Exercise description: Your response must be made up of each line in the data below that contains the string "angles".

Dataset excerpts
┌──

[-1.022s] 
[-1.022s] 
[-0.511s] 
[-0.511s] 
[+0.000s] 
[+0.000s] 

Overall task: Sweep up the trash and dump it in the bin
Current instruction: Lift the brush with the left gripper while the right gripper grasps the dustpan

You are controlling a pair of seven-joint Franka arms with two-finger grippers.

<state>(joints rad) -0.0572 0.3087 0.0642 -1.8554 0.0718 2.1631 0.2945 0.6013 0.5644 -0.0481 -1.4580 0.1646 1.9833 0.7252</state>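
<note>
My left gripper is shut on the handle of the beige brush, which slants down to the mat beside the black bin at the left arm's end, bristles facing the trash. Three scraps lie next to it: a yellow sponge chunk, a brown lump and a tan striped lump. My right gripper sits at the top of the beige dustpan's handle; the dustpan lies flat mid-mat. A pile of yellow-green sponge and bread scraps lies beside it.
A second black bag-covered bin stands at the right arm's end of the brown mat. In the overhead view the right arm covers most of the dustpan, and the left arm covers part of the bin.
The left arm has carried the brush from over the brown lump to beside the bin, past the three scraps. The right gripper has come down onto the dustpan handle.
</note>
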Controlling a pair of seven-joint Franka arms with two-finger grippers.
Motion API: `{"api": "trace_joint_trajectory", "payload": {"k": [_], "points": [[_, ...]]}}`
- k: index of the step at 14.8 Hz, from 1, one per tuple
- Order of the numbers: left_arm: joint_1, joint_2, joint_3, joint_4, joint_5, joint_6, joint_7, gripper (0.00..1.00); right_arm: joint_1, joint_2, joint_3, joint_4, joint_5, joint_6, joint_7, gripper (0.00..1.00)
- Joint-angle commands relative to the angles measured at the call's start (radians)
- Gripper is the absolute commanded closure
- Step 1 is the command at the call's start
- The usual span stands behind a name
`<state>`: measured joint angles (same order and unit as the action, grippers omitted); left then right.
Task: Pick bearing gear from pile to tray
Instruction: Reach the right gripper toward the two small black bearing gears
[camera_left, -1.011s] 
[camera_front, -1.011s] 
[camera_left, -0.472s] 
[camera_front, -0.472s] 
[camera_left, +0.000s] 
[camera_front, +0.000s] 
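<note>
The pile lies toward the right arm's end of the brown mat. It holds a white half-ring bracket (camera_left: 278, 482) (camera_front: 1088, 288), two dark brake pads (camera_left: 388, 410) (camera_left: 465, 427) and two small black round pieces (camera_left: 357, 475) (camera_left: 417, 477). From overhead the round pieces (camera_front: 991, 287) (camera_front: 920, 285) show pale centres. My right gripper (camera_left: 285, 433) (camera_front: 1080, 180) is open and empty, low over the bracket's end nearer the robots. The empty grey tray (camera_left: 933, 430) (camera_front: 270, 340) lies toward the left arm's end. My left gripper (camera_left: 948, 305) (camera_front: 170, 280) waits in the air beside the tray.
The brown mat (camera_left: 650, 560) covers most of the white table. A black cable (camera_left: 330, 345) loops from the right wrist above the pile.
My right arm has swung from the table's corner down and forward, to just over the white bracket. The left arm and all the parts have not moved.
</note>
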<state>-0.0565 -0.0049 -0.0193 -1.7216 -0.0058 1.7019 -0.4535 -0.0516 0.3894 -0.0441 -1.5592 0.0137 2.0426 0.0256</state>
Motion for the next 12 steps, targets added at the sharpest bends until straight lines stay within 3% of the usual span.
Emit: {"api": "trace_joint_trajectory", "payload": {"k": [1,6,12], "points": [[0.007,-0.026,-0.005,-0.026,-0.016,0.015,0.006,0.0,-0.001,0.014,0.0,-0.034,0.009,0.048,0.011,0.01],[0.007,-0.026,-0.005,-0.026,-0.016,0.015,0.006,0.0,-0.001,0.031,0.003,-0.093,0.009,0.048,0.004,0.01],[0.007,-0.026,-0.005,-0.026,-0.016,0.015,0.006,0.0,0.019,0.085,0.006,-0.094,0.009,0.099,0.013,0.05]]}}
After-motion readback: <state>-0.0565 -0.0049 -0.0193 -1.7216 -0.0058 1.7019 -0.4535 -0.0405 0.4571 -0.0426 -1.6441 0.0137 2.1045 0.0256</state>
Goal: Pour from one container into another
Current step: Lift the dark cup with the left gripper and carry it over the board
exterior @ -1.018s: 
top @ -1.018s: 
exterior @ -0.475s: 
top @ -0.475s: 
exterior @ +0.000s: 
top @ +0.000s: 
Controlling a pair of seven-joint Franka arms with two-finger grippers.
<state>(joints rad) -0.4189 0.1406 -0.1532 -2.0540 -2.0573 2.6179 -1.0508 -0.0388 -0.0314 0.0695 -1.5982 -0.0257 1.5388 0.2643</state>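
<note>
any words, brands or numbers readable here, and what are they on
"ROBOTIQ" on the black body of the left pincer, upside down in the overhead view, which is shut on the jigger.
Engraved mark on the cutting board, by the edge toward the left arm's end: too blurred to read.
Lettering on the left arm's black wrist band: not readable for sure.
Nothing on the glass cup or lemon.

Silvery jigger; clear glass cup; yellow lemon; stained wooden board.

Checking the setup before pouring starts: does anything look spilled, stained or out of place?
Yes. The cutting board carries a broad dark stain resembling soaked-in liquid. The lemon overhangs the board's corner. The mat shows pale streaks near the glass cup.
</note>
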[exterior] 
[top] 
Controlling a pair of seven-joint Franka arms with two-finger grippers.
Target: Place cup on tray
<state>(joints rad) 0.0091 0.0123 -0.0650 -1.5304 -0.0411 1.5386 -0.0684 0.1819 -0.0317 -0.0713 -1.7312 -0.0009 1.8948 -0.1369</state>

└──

Answer to this exercise:
- Joint-angle commands relative to the angles measured at the call's start (radians)
`<state>`: measured joint angles (same order and unit as the action, grippers omitted); left then right.

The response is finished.